● WHAT THIS TASK INVOLVES:
Without omitting anything, retype the data that follows.

● DATA PROVIDED:
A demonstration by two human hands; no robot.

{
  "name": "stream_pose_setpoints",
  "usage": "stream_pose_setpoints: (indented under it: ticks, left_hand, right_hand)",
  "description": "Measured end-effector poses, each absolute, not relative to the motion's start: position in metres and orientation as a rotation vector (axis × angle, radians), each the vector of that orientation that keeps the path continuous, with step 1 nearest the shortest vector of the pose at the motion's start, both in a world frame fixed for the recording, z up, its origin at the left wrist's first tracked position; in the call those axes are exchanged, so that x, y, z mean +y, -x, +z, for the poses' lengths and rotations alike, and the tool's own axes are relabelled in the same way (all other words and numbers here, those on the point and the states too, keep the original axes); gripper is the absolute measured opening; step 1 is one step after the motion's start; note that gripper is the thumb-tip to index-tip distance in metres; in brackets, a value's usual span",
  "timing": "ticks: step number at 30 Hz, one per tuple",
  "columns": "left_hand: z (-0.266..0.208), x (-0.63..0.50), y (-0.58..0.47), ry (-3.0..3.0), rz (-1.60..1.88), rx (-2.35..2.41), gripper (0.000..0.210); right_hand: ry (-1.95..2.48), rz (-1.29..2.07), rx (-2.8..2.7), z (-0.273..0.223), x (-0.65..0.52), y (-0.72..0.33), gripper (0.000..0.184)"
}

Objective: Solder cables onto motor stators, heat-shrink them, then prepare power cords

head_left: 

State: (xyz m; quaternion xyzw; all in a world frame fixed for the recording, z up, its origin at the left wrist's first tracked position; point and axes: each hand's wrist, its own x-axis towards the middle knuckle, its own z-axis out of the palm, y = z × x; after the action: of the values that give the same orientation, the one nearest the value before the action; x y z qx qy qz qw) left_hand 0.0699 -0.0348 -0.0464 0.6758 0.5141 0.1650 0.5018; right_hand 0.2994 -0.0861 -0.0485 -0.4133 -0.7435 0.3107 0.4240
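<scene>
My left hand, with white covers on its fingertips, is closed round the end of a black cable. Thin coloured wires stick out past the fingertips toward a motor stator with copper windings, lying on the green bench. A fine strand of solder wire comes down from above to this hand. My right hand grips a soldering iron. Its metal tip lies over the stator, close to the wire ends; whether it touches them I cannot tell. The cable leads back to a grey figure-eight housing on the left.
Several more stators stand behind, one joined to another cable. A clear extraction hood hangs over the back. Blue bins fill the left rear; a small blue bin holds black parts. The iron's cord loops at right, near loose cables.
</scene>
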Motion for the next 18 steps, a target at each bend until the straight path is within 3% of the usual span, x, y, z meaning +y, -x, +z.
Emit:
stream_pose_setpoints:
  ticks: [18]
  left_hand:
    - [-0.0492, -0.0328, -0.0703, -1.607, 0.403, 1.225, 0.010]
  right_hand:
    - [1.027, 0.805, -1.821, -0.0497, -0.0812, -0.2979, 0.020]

● ANSWER TO THIS EXERCISE:
A demonstration by two human hands; no robot.

{
  "name": "stream_pose_setpoints",
  "usage": "stream_pose_setpoints: (indented under it: ticks, left_hand, right_hand)",
  "description": "Measured end-effector poses, each absolute, not relative to the motion's start: position in metres and orientation as a rotation vector (axis × angle, radians), each the vector of that orientation that keeps the path continuous, with step 1 nearest the shortest vector of the pose at the motion's start, both in a world frame fixed for the recording, z up, its origin at the left wrist's first tracked position; in the call those axes are exchanged, so that x, y, z mean +y, -x, +z, for the poses' lengths and rotations alike, and the tool's own axes are relabelled in the same way (all other words and numbers here, those on the point and the states too, keep the original axes); gripper is the absolute measured opening; step 1 is one step after the motion's start; note that gripper is the thumb-tip to index-tip distance in metres; in brackets, a value's usual span",
  "timing": "ticks: step number at 30 Hz, one per tuple",
  "columns": "left_hand: z (-0.266..0.208), x (-0.63..0.50), y (-0.58..0.47), ry (-3.0..3.0), rz (-1.60..1.88), rx (-2.35..2.41), gripper (0.000..0.210); right_hand: ry (-1.95..2.48), rz (-1.29..2.07), rx (-2.8..2.7), z (-0.273..0.223), x (-0.65..0.52), y (-0.72..0.33), gripper (0.000..0.184)"
}

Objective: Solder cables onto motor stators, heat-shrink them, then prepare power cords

head_left: 

State: (xyz m; quaternion xyzw; all in a world frame fixed for the recording, z up, its origin at the left wrist's first tracked position; point and axes: each hand's wrist, its own x-axis towards the middle knuckle, its own z-axis out of the palm, y = z × x; after the action: of the values that give the same orientation, the one nearest the value before the action; x y z qx qy qz qw) left_hand 0.0699 -0.0348 -0.0464 0.6758 0.5141 0.1650 0.5018; right_hand 0.2994 -0.0861 -0.0485 -0.4133 -0.7435 0.3107 0.4240
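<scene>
My left hand, with white covers on its fingertips, is closed round the end of a black cable. Thin coloured wires stick out past the fingertips toward a motor stator with copper windings, lying on the green bench. A fine strand of solder wire comes down from above to this hand. My right hand grips a soldering iron. Its metal tip lies over the stator, close to the wire ends; whether it touches them I cannot tell. The cable leads back to a grey figure-eight housing on the left.
Several more stators stand behind, one joined to another cable. A clear extraction hood hangs over the back. Blue bins fill the left rear; a small blue bin holds black parts. The iron's cord loops at right, near loose cables.
</scene>
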Motion for the next 18 steps, a target at each bend until the straight path is within 3% of the usual span, x, y, z meaning +y, -x, +z.
Emit:
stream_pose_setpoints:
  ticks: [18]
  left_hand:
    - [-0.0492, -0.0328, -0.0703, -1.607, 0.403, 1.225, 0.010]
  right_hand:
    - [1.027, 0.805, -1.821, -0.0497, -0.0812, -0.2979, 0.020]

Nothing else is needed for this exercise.